Abusos sexuais. Papa quer comunidade a erradicar "cultura de morte"

por Ana Sofia Rodrigues - RTP
Stefano Rellandini - Reuters

O Papa endereçou uma carta sem precedentes a todos os católicos, insurgindo-se contra os abusos sexuais perpetrados por membros da Igreja. “Vergonha e arrependimento”, “atrocidades”, “cultura de morte” são palavras enunciadas por Francisco para reconhecer as falhas da Igreja nos casos de abusos sexuais. “Abandonamos os pequenos”, admite o Papa, exigindo tolerância zero e o fim do encobrimento destes casos.

É a primeira vez que o Papa se dirige a toda a comunidade de mais de mil milhões de Católicos sobre as denúncias de abusos sexuais que têm assombrado a Igreja Católica, “cometidos por um número notável de clérigos e pessoas consagradas”. Francisco escolhe palavras duras para apontar as falhas.
Cartas anteriores escritas pelo Papa sobre abusos sexuais eram dirigidas a bispos ou fiéis de determinado país.
“Com vergonha e arrependimento, como comunidade eclesial, assumimos que não soubemos estar onde deveríamos estar, que não agimos a tempo para reconhecer a dimensão e a gravidade do dano que estava sendo causado em tantas vidas.
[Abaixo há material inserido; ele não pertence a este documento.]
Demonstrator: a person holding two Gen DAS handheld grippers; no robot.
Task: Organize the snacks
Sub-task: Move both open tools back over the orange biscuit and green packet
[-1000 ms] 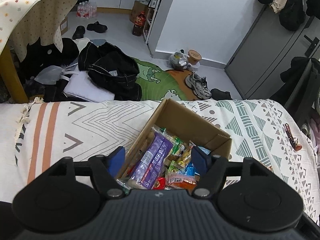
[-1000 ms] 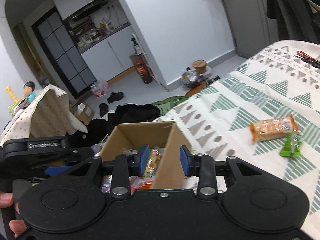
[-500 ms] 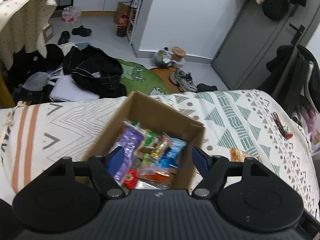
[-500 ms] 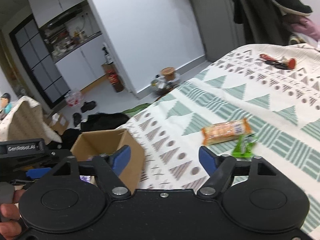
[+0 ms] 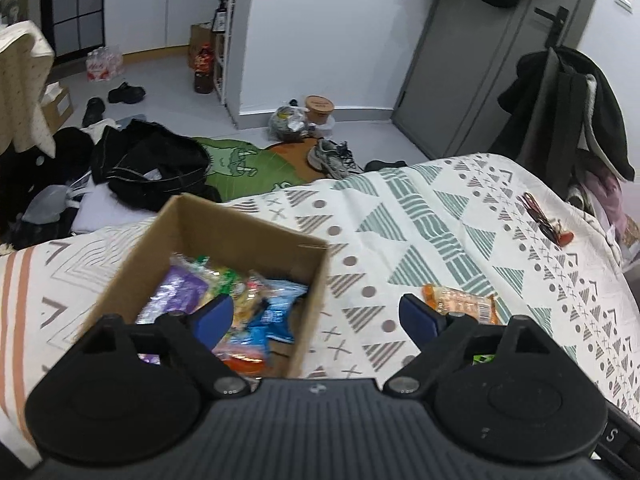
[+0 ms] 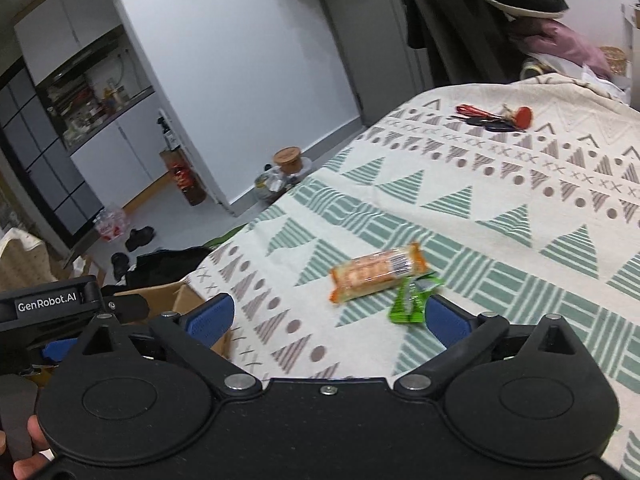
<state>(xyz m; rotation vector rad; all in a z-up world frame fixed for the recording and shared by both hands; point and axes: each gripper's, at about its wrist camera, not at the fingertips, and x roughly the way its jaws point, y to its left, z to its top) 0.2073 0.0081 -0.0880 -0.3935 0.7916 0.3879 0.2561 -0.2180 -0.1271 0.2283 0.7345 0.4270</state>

Nós negligenciamos e abandonamos os pequenos”, escreve o Papa nesta carta aberta disponível no site do Vaticano.

Na semana passada, foram conhecidos os resultados da maior investigação de sempre a abusos sexuais na Igreja Católica nos Estados Unidos, na Pensilvânia. Trezentos e um padres desse Estado abusaram de cerca de um milhar de menores ao longo de 70 anos.

É a este caso que Francisco se refere quando diz que, apesar de muitos casos fazerem parte do passado, “constamos que as feridas nunca desaparecem e nos obrigam a condenar veementemente essas atrocidades, bem como unir esforços para erradicar essa cultura da morte; as feridas nunca prescrevem. A dor dessas vítimas é um gemido que clama ao céu, que alcança a alma e que, por muito tempo, foi ignorado, emudecido ou silenciado”, argumenta Francisco, insurgindo-se contra as “medidas que tentaram silenciá-lo ou, inclusive, que procuraram resolvê-lo com decisões que aumentaram a gravidade, caindo na cumplicidade”. O grito das vítimas foi mais forte, argumenta. “Sentimos vergonha quando percebemos que o nosso estilo de vida contradisse e contradiz aquilo que proclamamos com a nossa voz”, reforça o Papa.

O Papa reconhece que “nunca será suficiente o que se faça para pedir perdão e procurar recuperar o dano causado”. No entanto, quer para o futuro uma cultura capaz de evitar que essas situações aconteçam e que “não encontrem espaços para serem ocultadas e perpetuadas”.

Francisco reconhece esforços em alguns países, mas quer a implementação da “tolerância zero” e formas de prestar contas para “todos os que realizem ou acobertem esses crimes”. “Tardamos em aplicar essas medidas e sanções tão necessárias, mas confio que elas ajudarão a garantir uma maior cultura do cuidado no presente e no futuro”, reforça.

O Papa convida o Povo fiel de Deus ao exercício penitencial da oração e do jejum, mas também à ação. “Tudo o que for feito para erradicar a cultura do abuso em nossas comunidades, sem a participação activa de todos os membros da Igreja, não será capaz de gerar as dinâmicas necessárias para uma transformação saudável e realista”, alerta o Papa.
“É imperativo que nós, como Igreja, possamos reconhecer e condenar, com dor e vergonha, as atrocidades cometidas por pessoas consagradas, clérigos, e inclusive por todos aqueles que tinham a missão de assistir e cuidar dos mais vulneráveis. Peçamos perdão pelos pecados, nossos e dos outros”, escreve o Sumo Pontífice, reafirmando o compromisso em garantir a proteção de menores e de adultos em situações de vulnerabilidade.

A carta do Papa Francisco surge poucos dias antes de uma viagem à Irlanda, onde se anteveem protestos por parte de sobreviventes a abusos sexuais. A Igreja Católica tem estado este ano enredada numa série de escândalos de abusos, nos Estados Unidos, Chile e Austrália. Muitos desses casos envolviam situações de encobrimento por parte de bispos, arcebispos ou outras figuras de relevo da Igreja.